Match the word "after". Return each line of the data below where it appears.

........

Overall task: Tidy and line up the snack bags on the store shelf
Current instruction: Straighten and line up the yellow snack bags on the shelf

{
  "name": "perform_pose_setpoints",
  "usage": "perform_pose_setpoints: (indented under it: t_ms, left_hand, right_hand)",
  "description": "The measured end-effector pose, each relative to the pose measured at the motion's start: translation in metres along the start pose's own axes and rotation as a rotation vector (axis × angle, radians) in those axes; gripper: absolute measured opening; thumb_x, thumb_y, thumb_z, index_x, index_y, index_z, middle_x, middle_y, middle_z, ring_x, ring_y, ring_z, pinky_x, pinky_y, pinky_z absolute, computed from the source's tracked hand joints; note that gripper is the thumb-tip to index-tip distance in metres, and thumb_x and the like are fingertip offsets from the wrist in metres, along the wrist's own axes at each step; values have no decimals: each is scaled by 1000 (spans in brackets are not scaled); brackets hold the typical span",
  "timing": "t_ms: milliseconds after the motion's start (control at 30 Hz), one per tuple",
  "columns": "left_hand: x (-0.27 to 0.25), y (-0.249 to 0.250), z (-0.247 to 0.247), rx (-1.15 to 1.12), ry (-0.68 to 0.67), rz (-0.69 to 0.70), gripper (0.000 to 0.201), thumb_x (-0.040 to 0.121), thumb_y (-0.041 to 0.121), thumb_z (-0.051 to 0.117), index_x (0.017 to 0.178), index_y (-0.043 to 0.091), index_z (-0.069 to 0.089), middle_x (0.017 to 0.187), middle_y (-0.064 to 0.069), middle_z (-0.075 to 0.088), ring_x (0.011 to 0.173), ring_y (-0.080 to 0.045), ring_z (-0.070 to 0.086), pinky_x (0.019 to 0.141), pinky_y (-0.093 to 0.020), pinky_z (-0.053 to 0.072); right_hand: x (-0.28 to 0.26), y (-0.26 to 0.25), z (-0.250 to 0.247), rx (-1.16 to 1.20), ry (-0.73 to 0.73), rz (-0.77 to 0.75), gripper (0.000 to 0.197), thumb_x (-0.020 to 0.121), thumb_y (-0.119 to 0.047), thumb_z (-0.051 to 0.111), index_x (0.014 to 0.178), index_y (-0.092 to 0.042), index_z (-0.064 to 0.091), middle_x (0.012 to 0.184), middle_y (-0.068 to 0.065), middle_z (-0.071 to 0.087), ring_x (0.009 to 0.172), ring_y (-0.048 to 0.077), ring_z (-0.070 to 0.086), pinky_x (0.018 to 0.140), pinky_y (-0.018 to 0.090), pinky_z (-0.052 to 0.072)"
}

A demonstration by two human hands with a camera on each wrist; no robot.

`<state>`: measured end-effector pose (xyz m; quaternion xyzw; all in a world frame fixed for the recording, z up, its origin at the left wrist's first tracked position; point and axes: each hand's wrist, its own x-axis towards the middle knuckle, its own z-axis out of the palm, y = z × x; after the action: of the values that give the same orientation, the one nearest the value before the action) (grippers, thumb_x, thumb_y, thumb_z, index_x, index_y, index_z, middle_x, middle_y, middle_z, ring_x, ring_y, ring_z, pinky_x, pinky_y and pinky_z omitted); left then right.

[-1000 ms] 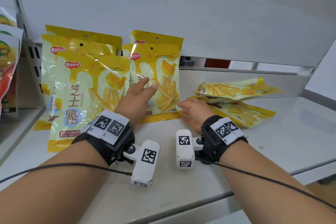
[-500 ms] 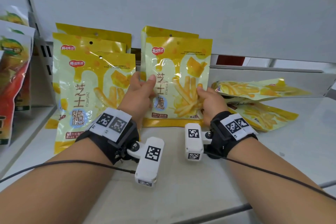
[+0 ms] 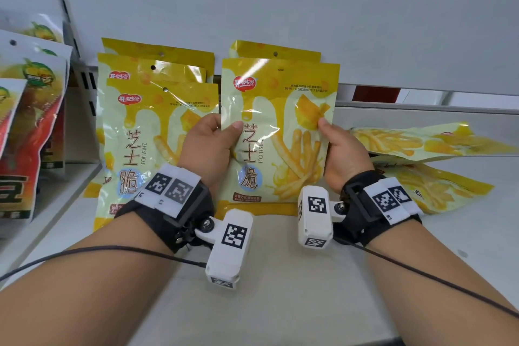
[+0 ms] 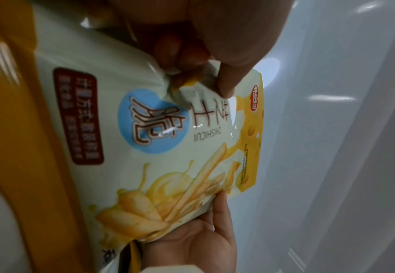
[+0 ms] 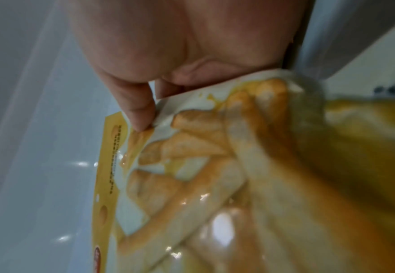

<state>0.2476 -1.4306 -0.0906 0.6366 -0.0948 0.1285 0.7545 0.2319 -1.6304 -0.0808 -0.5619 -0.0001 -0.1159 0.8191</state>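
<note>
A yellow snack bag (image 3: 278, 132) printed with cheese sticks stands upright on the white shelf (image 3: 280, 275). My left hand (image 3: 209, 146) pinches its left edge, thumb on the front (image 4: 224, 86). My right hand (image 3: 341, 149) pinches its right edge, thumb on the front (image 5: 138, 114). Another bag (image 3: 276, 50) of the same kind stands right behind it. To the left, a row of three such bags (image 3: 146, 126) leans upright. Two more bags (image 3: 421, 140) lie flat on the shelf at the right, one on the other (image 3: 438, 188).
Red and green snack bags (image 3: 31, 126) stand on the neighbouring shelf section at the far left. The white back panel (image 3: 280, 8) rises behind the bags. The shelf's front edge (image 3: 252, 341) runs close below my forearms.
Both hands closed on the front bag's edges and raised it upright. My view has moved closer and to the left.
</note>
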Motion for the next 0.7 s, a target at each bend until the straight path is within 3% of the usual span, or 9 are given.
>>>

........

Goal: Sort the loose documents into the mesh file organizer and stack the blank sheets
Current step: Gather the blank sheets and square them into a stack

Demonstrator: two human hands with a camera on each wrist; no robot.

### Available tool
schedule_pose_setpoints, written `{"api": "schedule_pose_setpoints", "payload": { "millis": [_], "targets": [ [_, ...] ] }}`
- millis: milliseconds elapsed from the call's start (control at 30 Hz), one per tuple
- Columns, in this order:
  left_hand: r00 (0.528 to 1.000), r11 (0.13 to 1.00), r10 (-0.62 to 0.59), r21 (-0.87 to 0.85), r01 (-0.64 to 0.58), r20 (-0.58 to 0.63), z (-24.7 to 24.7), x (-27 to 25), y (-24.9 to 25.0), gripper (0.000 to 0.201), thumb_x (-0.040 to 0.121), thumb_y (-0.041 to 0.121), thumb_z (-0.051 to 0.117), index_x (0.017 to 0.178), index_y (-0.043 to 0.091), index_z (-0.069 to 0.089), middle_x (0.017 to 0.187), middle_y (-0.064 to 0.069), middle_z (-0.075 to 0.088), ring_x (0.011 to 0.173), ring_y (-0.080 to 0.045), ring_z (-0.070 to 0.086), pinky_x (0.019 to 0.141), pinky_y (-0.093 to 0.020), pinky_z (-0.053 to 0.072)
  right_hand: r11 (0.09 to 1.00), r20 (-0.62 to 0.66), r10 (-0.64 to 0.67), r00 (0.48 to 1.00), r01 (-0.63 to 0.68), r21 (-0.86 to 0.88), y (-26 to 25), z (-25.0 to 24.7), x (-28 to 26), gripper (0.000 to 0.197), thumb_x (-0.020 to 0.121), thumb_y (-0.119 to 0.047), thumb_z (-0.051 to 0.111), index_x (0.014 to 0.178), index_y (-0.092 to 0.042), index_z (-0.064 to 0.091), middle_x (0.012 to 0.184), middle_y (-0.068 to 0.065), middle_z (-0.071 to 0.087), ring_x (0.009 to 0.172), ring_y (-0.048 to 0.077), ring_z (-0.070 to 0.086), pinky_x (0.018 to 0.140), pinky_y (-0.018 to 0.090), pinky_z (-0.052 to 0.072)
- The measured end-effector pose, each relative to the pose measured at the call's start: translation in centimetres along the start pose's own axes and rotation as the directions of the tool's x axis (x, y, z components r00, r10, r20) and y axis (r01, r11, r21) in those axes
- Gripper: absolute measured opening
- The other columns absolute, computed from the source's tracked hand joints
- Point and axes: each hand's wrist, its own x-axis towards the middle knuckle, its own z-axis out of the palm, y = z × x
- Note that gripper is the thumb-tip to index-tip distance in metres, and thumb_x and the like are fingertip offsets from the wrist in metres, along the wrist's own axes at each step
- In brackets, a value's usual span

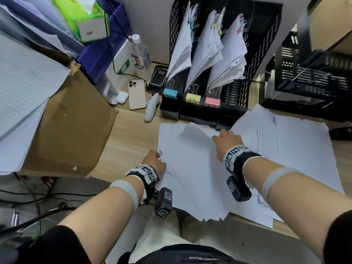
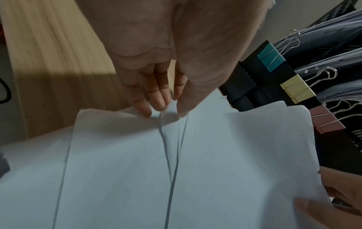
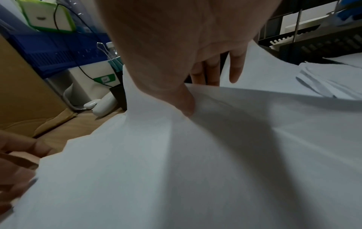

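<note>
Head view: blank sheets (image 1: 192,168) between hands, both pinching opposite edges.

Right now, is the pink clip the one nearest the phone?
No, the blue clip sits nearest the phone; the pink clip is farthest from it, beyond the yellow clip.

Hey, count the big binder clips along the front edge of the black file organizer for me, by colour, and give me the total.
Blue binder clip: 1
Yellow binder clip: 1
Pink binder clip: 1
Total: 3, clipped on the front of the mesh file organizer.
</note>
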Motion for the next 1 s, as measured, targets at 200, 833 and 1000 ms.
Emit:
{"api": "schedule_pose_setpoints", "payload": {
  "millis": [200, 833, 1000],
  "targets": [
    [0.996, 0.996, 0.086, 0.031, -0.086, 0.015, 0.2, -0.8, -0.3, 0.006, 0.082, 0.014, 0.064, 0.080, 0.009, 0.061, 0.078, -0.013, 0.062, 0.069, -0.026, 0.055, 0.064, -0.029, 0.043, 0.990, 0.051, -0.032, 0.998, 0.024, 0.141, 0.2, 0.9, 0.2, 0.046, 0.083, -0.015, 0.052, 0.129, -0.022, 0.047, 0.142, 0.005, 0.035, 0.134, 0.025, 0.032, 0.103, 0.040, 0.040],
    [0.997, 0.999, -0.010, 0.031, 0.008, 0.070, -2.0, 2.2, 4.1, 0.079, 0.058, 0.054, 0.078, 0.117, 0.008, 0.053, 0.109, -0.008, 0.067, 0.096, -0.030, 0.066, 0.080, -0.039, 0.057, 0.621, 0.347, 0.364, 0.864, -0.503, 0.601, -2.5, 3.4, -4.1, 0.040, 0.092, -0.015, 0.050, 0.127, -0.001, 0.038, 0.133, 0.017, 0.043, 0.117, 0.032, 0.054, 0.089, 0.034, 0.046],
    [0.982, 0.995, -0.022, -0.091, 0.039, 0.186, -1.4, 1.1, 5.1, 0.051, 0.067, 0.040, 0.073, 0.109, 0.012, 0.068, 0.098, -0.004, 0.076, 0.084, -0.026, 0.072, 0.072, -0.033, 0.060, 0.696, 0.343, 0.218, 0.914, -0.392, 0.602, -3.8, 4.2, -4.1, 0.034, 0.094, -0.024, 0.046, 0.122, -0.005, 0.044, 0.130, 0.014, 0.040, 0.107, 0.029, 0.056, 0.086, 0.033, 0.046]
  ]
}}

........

Solution to this task ::
  "timing": "t_ms: milliseconds after the motion's start (control at 30 Hz), one per tuple",
`<state>`: measured end-effector pose (xyz m; quaternion xyzw; all in a world frame fixed for the recording, z up, its origin at the left wrist's first tracked position; point and axes: each hand's wrist, its own x-axis towards the middle knuckle, its own z-axis out of the palm, y = z × x; after the action: of the values that give the same orientation, the one nearest the value before the action) (grippers, thumb_x, thumb_y, thumb_z, index_x, index_y, index_z, middle_x, middle_y, middle_z, ring_x, ring_y, ring_z, pinky_x, pinky_y and pinky_z omitted); left then right.

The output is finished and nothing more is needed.